Ali Fahad, Faraz Haroon A, Siddiqui Muhammad Umer
Heart & Vascular Institute, Harper Hospital, 4160 John R, Suite 510, Detroit, MI 48201, USA.
J Invasive Cardiol. 2013 Feb;25(2):E36-8.
Coronary artery disease (CAD) remains the major cause of mortality and morbidity in the United States despite significant advances for the prevention and treatment of CAD. Coronary artery spasm causing demand-supply mismatch with coronary ischemia can mimic CAD, resulting in unnecessary interventions. Left main coronary artery spasm, in particular, is a rare entity with only a few cases described in the literature.
A 49-year-old African-American female was evaluated at outpatient clinics for ongoing episodes of substernal chest pain which were then classified as atypical. Adenosine myocardial perfusion imaging study showed a small-size, mild-intensity, reversible ischemia in the anterior wall attributed to breast attenuation artifact. Medical management failed to relieve her chest pain and she was eventually referred for left heart catheterization. Angiography raised the suspicion of vasospasm and intracoronary nitroglycerin was injected, with resolution of the stenosis.

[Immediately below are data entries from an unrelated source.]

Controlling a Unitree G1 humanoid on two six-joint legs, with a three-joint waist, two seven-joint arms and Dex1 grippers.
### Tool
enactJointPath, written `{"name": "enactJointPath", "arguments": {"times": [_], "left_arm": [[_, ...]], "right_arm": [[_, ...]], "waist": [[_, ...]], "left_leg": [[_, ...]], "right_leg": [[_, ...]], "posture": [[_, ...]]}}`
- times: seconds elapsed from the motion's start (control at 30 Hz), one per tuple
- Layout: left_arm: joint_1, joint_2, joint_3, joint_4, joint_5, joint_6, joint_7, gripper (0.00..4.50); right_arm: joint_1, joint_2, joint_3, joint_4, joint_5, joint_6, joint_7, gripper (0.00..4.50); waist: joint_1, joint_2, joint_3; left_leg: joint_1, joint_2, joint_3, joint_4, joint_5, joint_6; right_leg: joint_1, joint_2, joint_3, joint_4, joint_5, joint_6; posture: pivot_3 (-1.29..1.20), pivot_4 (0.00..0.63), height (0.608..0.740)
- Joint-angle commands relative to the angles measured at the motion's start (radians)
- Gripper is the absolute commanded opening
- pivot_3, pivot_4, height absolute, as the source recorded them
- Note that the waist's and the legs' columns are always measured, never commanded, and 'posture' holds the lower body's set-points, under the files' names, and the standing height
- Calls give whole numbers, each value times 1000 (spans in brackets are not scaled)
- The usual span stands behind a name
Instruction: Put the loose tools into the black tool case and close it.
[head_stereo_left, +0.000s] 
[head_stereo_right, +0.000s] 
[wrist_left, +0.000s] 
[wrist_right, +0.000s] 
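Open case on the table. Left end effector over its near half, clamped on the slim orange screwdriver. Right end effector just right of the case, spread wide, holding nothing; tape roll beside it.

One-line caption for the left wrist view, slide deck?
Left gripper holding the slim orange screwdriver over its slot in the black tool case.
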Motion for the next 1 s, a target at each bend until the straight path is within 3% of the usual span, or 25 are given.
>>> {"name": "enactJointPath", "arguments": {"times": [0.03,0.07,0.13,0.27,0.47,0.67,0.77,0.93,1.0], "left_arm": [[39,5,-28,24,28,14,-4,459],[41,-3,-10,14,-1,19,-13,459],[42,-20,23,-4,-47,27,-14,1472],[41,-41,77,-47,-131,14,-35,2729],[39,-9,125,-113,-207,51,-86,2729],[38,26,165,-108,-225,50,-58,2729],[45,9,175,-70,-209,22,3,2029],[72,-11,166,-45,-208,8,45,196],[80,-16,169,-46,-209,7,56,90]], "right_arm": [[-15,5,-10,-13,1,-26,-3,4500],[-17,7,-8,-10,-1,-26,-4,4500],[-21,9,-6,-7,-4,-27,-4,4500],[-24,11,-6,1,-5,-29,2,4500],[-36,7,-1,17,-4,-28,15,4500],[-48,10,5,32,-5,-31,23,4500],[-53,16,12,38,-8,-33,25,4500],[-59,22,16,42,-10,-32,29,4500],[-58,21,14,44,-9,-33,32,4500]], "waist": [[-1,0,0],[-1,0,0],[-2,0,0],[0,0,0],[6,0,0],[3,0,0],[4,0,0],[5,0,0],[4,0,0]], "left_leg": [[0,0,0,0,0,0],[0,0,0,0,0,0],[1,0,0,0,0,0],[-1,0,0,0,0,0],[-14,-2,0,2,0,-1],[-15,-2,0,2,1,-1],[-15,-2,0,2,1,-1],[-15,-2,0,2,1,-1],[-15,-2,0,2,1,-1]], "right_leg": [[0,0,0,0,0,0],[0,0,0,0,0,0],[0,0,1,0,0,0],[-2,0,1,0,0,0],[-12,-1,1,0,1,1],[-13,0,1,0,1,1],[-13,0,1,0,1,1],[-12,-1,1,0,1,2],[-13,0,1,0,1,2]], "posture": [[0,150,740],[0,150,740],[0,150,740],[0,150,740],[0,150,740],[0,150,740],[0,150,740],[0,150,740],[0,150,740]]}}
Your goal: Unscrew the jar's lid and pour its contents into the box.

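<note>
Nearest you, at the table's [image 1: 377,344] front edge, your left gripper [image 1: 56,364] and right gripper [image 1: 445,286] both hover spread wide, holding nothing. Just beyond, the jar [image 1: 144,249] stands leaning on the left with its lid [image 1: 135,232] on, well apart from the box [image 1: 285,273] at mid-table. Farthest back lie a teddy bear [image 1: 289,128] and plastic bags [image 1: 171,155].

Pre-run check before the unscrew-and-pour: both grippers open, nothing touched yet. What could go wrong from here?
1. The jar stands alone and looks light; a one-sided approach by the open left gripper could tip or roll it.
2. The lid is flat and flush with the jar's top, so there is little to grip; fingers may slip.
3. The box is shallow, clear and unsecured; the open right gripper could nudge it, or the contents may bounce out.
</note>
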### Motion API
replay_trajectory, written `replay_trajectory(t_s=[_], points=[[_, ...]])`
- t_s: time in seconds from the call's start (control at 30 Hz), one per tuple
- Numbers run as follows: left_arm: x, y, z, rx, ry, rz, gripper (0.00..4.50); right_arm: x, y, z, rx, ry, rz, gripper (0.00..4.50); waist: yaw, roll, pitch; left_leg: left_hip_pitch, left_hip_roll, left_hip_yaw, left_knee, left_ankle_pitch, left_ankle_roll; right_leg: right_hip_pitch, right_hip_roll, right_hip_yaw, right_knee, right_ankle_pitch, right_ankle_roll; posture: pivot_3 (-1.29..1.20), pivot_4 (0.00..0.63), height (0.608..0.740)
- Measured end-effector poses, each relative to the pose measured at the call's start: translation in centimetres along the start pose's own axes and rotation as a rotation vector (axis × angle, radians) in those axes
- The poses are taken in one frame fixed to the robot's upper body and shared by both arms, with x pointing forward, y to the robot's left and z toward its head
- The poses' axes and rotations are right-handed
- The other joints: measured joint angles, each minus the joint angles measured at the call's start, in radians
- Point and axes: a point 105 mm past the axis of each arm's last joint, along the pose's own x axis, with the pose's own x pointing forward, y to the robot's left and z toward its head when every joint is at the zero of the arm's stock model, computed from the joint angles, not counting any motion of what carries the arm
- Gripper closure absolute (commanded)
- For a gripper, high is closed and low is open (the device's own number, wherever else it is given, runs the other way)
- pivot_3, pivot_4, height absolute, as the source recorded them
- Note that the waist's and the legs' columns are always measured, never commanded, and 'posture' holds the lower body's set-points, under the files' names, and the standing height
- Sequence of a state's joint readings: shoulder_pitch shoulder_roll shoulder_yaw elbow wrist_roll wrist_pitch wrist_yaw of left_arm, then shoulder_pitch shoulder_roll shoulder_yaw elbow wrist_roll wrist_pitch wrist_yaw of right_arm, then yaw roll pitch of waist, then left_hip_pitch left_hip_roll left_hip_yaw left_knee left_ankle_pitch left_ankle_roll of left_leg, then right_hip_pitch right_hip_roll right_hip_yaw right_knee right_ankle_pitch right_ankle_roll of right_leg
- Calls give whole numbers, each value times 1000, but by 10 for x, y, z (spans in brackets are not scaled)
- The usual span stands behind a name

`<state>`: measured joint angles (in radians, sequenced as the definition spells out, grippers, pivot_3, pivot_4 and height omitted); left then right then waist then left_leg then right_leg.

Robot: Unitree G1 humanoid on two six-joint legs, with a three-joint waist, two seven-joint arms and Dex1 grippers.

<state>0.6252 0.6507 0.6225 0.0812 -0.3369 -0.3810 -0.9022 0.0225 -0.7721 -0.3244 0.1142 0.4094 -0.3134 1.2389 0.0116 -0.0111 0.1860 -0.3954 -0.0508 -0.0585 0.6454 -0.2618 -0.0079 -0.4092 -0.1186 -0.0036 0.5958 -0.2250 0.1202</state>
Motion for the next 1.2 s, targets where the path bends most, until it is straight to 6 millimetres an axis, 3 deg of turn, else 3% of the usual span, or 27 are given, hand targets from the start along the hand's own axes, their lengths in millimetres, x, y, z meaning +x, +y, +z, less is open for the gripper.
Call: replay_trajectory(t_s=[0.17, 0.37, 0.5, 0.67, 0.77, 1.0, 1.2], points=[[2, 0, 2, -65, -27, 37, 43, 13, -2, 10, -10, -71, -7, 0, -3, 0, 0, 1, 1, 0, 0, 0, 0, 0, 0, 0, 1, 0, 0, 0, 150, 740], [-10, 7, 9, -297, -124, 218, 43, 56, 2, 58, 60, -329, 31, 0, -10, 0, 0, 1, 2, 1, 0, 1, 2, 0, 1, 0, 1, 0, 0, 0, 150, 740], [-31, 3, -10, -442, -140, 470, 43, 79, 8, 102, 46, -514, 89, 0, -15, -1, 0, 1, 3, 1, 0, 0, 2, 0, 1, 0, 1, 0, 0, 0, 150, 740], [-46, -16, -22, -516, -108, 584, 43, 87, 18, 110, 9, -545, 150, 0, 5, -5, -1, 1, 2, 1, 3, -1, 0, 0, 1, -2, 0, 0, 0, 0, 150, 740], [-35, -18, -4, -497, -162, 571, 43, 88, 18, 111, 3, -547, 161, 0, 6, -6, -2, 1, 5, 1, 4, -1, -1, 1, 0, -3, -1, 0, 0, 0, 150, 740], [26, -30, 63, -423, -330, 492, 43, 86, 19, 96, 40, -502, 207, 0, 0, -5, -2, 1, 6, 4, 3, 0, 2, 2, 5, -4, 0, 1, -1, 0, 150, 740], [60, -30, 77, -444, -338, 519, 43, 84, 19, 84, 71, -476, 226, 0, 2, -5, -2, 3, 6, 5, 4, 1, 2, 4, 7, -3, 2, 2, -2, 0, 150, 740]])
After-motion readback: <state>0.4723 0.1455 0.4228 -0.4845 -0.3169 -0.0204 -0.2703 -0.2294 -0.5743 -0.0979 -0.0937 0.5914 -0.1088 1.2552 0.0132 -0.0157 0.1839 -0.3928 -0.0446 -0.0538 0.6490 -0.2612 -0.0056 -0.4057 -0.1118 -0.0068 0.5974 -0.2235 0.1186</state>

There are multiple risk factors associated with coronary spasm. Although medical management, ie, vasodilators are the treatment of choice, cases refractory to medical therapy have been treated with coronary stenting and even coronary artery bypass graft surgery with acceptable outcomes.
尽管在冠心病(CAD)的预防和治疗方面取得了重大进展,但在美国,冠心病仍然是导致死亡和发病的主要原因。冠状动脉痉挛导致供需失衡并伴有冠状动脉缺血,可能会模拟CAD,从而导致不必要的干预。特别是左主干冠状动脉痉挛是一种罕见的情况,文献中仅描述了少数病例。
一名49岁的非裔美国女性在门诊接受评估,她持续出现胸骨后胸痛,随后被归类为非典型胸痛。腺苷心肌灌注成像研究显示,前壁存在小面积、轻度强度的可逆性缺血,原因是乳腺衰减伪影。药物治疗未能缓解她的胸痛,最终她被转诊进行左心导管检查。血管造影引发了血管痉挛的怀疑,于是注射了冠状动脉内硝酸甘油,狭窄得以缓解。
冠状动脉痉挛有多种危险因素。尽管药物治疗,即使用血管扩张剂是首选治疗方法,但对药物治疗无效的病例已采用冠状动脉支架置入术甚至冠状动脉旁路移植术进行治疗,且取得了可接受的效果。